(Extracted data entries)
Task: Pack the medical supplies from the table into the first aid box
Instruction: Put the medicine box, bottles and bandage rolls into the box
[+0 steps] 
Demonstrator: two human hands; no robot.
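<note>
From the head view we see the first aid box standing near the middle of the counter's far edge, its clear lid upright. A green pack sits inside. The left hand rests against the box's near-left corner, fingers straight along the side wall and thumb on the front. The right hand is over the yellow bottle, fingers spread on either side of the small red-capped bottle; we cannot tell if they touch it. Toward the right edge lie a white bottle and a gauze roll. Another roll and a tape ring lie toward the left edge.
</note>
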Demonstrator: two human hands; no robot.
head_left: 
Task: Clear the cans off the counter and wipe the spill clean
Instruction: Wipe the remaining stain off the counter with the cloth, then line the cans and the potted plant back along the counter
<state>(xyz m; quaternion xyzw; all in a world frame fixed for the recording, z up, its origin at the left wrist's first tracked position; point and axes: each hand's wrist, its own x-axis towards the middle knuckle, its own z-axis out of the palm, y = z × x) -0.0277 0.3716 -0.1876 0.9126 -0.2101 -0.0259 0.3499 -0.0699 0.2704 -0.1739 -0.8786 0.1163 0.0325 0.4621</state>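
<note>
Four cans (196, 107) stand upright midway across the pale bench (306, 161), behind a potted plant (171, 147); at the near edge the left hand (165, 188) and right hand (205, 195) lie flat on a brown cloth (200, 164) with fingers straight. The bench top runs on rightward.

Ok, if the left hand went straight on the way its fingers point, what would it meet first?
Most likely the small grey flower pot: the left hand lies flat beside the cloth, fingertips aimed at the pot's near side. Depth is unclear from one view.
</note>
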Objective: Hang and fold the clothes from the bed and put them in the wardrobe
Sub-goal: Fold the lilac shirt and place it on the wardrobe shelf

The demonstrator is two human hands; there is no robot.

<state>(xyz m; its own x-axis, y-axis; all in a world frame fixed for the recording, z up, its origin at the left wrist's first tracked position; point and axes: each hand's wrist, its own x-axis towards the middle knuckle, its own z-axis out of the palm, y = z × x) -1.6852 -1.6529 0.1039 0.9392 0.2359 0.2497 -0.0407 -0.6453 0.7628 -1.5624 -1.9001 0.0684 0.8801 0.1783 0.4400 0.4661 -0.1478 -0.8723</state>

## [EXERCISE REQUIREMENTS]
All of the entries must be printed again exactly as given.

## [RESULT OF THE EXERCISE]
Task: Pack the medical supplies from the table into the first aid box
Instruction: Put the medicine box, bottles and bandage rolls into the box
[+0 steps] 
Demonstrator: two human hands; no robot.
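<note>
From the head view we see the first aid box standing near the middle of the counter's far edge, its clear lid upright. A green pack sits inside. The left hand rests against the box's near-left corner, fingers straight along the side wall and thumb on the front. The right hand is over the yellow bottle, fingers spread on either side of the small red-capped bottle; we cannot tell if they touch it. Toward the right edge lie a white bottle and a gauze roll. Another roll and a tape ring lie toward the left edge.
</note>
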Demonstrator: two human hands; no robot.
head_left: 
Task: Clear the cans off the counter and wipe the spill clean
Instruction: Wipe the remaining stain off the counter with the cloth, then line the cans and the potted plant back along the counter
<state>(xyz m; quaternion xyzw; all in a world frame fixed for the recording, z up, its origin at the left wrist's first tracked position; point and axes: each hand's wrist, its own x-axis towards the middle knuckle, its own z-axis out of the palm, y = z × x) -0.0277 0.3716 -0.1876 0.9126 -0.2101 -0.0259 0.3499 -0.0699 0.2704 -0.1739 -0.8786 0.1163 0.0325 0.4621</state>
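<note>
Four cans (196, 107) stand upright midway across the pale bench (306, 161), behind a potted plant (171, 147); at the near edge the left hand (165, 188) and right hand (205, 195) lie flat on a brown cloth (200, 164) with fingers straight. The bench top runs on rightward.

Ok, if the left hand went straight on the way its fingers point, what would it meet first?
Most likely the small grey flower pot: the left hand lies flat beside the cloth, fingertips aimed at the pot's near side. Depth is unclear from one view.
</note>
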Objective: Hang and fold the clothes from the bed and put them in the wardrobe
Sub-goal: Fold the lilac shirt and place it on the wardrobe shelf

The demonstrator is two human hands; there is no robot.

<state>(xyz m; its own x-axis, y-axis; all in a world frame fixed for the recording, z up, its origin at the left wrist's first tracked position; point and axes: each hand's wrist, its own x-axis towards the middle knuckle, its own z-axis out of the palm, y = z × x) -1.6852 -1.6529 0.1039 0.9392 0.2359 0.2497 -0.0407 -0.6453 0.7628 -1.5624 -1.9001 0.0684 0.8801 0.1783 0.4400 0.4661 -0.1478 -0.8723</state>

What the exercise asked for is now done.